WHAT THE EXERCISE ASKS: Reproduce each entry below exactly, without omitting any.

+++

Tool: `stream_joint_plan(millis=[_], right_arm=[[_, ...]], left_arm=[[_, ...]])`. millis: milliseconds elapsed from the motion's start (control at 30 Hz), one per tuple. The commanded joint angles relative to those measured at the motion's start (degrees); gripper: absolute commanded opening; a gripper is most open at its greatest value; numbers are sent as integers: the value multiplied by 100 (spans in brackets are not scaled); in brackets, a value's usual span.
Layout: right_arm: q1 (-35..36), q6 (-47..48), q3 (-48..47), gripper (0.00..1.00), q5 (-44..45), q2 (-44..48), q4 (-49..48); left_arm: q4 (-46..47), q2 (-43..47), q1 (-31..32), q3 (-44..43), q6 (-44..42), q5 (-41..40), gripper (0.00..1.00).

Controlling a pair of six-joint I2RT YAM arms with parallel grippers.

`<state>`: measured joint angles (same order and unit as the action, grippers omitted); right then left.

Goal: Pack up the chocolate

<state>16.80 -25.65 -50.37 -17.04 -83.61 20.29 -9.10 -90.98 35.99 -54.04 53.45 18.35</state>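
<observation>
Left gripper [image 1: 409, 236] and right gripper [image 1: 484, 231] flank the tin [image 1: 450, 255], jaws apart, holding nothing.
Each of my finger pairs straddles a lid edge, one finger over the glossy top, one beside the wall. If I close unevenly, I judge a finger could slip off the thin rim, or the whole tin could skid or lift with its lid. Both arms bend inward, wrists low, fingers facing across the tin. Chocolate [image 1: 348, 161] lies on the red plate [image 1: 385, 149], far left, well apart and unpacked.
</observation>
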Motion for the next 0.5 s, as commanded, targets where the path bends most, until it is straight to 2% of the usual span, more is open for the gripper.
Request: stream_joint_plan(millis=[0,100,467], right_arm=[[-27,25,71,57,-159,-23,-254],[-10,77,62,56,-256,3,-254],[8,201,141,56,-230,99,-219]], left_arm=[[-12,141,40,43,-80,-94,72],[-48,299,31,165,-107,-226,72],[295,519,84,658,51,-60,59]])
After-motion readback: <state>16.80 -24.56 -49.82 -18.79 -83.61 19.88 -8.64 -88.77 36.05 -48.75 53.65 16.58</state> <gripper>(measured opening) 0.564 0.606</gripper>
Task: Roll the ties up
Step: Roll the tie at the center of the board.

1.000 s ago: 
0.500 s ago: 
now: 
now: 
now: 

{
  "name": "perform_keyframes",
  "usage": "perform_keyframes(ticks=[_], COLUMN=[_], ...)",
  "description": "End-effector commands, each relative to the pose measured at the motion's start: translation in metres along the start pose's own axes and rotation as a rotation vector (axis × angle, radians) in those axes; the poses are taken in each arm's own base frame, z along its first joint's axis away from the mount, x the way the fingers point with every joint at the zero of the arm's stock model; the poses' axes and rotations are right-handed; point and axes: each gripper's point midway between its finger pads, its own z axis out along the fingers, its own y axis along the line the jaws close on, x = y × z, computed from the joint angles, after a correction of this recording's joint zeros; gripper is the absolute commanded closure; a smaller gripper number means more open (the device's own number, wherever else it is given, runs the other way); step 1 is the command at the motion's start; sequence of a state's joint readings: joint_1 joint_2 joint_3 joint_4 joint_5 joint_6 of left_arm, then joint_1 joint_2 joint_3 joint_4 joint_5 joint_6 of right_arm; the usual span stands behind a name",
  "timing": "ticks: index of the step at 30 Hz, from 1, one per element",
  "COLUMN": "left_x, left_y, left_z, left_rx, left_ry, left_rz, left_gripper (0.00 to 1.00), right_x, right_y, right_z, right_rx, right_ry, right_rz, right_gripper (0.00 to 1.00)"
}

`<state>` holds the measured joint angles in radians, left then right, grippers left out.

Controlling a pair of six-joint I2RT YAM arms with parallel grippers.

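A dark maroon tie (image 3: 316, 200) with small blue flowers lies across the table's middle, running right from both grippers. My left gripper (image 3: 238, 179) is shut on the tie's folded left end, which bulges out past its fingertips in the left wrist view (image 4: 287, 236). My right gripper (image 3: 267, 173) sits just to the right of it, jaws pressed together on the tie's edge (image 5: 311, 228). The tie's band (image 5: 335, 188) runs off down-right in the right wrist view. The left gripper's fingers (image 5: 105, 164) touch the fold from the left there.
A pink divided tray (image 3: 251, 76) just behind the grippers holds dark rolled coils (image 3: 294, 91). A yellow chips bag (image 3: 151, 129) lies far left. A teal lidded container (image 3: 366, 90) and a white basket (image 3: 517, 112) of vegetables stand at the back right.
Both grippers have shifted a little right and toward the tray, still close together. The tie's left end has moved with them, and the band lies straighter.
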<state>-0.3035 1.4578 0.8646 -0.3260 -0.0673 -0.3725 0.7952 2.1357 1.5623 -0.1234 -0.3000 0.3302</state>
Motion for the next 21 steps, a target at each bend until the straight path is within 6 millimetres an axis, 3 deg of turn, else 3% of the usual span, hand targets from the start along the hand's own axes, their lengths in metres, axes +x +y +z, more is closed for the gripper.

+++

ANSWER SECTION:
Tool: `stream_joint_plan(millis=[_], right_arm=[[_, ...]], left_arm=[[_, ...]])`. millis: milliseconds elapsed from the motion's start (control at 30 Hz), one per tuple. The commanded joint angles relative to those measured at the motion's start (degrees); gripper: absolute commanded opening; a gripper is most open at its greatest value; numbers are sent as integers: the value multiplied by 100 (spans in brackets are not scaled); in brackets, a value's usual span.
Layout: right_arm: q1 (-35..36), q6 (-47..48), q3 (-48..47), gripper (0.00..1.00), q5 (-44..45), q2 (-44..48), q4 (-49..48); left_arm: q4 (-46..47), q2 (-43..47), q1 (-31..32), q3 (-44..43), q6 (-44..42), q5 (-41..40), gripper (0.00..1.00).

Controlling a pair of six-joint I2RT YAM arms with parallel grippers.

`<state>`: measured joint angles (same order and unit as the action, grippers omitted); right then left.

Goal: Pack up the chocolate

<state>16.80 -25.65 -50.37 -17.04 -83.61 20.29 -9.10 -90.98 35.99 -54.04 53.45 18.35</state>
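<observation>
Left gripper [image 1: 409, 236] and right gripper [image 1: 484, 231] flank the tin [image 1: 450, 255], jaws apart, holding nothing.
Each of my finger pairs straddles a lid edge, one finger over the glossy top, one beside the wall. If I close unevenly, I judge a finger could slip off the thin rim, or the whole tin could skid or lift with its lid. Both arms bend inward, wrists low, fingers facing across the tin. Chocolate [image 1: 348, 161] lies on the red plate [image 1: 385, 149], far left, well apart and unpacked.
</observation>
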Motion for the next 0.5 s, as commanded, targets where the path bends most, until it is straight to 2% of the usual span, more is open for the gripper.
Request: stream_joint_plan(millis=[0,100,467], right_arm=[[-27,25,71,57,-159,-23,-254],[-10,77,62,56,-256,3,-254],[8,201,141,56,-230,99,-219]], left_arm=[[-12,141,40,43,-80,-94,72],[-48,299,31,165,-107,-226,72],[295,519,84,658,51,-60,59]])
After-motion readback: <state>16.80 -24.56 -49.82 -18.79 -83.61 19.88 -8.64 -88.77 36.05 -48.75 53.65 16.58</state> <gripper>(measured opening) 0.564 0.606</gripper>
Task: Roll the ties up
Step: Roll the tie at the center of the board.

1.000 s ago: 
0.500 s ago: 
now: 
now: 
now: 

{
  "name": "perform_keyframes",
  "usage": "perform_keyframes(ticks=[_], COLUMN=[_], ...)",
  "description": "End-effector commands, each relative to the pose measured at the motion's start: translation in metres along the start pose's own axes and rotation as a rotation vector (axis × angle, radians) in those axes; the poses are taken in each arm's own base frame, z along its first joint's axis away from the mount, x the way the fingers point with every joint at the zero of the arm's stock model; the poses' axes and rotations are right-handed; point and axes: each gripper's point midway between its finger pads, its own z axis out along the fingers, its own y axis along the line the jaws close on, x = y × z, computed from the joint angles, after a correction of this recording's joint zeros; gripper is the absolute commanded closure; a smaller gripper number means more open (the device's own number, wherever else it is given, runs the other way); step 1 is the command at the motion's start; sequence of a state's joint readings: joint_1 joint_2 joint_3 joint_4 joint_5 joint_6 of left_arm, then joint_1 joint_2 joint_3 joint_4 joint_5 joint_6 of right_arm; the usual span stands behind a name",
  "timing": "ticks: index of the step at 30 Hz, from 1, one per element",
  "COLUMN": "left_x, left_y, left_z, left_rx, left_ry, left_rz, left_gripper (0.00 to 1.00), right_x, right_y, right_z, right_rx, right_ry, right_rz, right_gripper (0.00 to 1.00)"
}

`<state>` holds the measured joint angles in radians, left then right, grippers left out.

Controlling a pair of six-joint I2RT YAM arms with parallel grippers.

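A dark maroon tie (image 3: 316, 200) with small blue flowers lies across the table's middle, running right from both grippers. My left gripper (image 3: 238, 179) is shut on the tie's folded left end, which bulges out past its fingertips in the left wrist view (image 4: 287, 236). My right gripper (image 3: 267, 173) sits just to the right of it, jaws pressed together on the tie's edge (image 5: 311, 228). The tie's band (image 5: 335, 188) runs off down-right in the right wrist view. The left gripper's fingers (image 5: 105, 164) touch the fold from the left there.
A pink divided tray (image 3: 251, 76) just behind the grippers holds dark rolled coils (image 3: 294, 91). A yellow chips bag (image 3: 151, 129) lies far left. A teal lidded container (image 3: 366, 90) and a white basket (image 3: 517, 112) of vegetables stand at the back right.
Both grippers have shifted a little right and toward the tray, still close together. The tie's left end has moved with them, and the band lies straighter.
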<state>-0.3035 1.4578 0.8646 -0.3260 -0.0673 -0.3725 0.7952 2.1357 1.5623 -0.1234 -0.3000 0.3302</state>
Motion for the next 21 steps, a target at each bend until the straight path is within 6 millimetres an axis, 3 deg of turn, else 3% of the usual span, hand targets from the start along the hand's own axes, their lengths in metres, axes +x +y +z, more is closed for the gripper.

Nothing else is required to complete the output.